2003 Committee Charter : WOR

CHARTER OF THE NOMINATING AND GOVERNANCE COMMITTEE
OF THE BOARD OF DIRECTORS OF
WORTHINGTON INDUSTRIES, INC.
PURPOSE
The purpose of the Nominating and Governance Committee (the "Committee") is (a) to ensure that the Board is comprised of members with the appropriate skills, qualities and experience; (b) to identify and recommend individuals to be nominated for election as directors by the shareholders and to fill vacancies on the Board; (c) to develop and recommend to the Board corporate governance principles of the Company; and (d) to carry out its responsibilities set forth below.
ORGANIZATION
The Committee shall consist of at least three members of the Board of Directors. Such members shall be appointed by, and are subject to removal by, a majority vote of the full Board. These members shall be Independent Directors as defined in the Worthington Industries Corporate Governance Guidelines.
The Board will designate one member of the Committee as its chairperson.
The Committee will meet at least two (2) times a year. Special meetings may be convened as appropriate. Meetings of the Committee may be called by the Chairman of the Board, the President or by a member of the Committee. No specific notice of a meeting of the Committee is required. Meetings of the Committee may be held through any communication equipment if all persons participating can hear each other and participation in such a meeting shall constitute presence thereat. The Committee may act by a majority of its members at a meeting or by a writing or writings signed by all of its members.
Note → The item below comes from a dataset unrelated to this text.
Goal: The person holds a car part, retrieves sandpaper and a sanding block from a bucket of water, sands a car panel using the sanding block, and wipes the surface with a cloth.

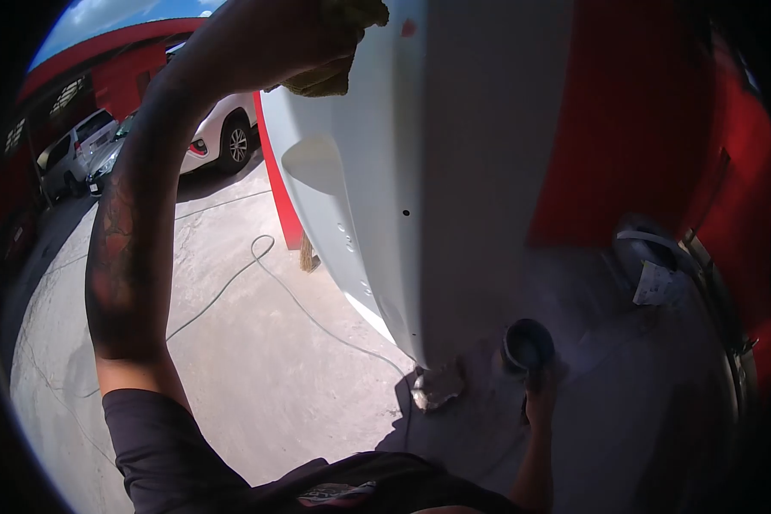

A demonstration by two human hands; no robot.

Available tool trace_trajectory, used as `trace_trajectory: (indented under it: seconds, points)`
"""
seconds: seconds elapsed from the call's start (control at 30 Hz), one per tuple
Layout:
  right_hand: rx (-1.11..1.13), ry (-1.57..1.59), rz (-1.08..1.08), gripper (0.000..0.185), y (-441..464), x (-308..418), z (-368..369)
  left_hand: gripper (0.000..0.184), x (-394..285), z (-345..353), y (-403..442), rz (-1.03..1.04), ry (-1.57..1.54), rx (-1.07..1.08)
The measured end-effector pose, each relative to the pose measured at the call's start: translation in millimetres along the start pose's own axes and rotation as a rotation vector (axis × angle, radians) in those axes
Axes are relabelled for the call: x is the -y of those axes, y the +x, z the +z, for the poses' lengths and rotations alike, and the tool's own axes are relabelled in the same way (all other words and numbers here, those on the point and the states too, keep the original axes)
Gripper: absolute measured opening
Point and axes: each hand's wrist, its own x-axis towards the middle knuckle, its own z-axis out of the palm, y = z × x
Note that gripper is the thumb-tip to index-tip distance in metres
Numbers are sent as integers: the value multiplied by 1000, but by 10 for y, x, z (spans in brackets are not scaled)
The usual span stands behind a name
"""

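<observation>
My left hand [304, 34] is raised at the top of the view, closed around a yellowish-green cloth [324, 79]. The cloth is at the upper left side of a tall white panel [390, 163], which looks like a vehicle body part standing upright. It has a scooped recess, a small dark hole and some drops or marks low on its edge. Low on the right, in shadow, my right hand [540, 390] grips a dark round cup [528, 344] by its handle side. The cup's contents are too dark to make out.
A pale block [438, 387] sits at the panel's foot. A thin hose [304, 321] snakes over the concrete floor [231, 403]. Parked vehicles, including a white car [223, 137], stand behind at left. A red wall [642, 128] and a dark object with paper [655, 283] are on the right.
</observation>
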Motion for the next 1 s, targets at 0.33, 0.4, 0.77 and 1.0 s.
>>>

The chairperson of the Committee (or his designee) will report orally to the full Board on the results of its meetings, and minutes of such meetings shall be made available to all Board members. The Committee may invite to its meetings other directors, Company management and such other persons as the Committee deems appropriate in order to carry out its responsibilities. The Committee may also exclude from its meetings any persons it deems appropriate in order to enable it to carry out its responsibilities. At the request of its members, the Committee may close each meeting with an Executive Session.
The Committee shall have the authority to retain and terminate such search firms, legal counsel and other consultants as it deems appropriate to carry out its functions, including the sole authority to approve the fees and other terms of such consultants' retention.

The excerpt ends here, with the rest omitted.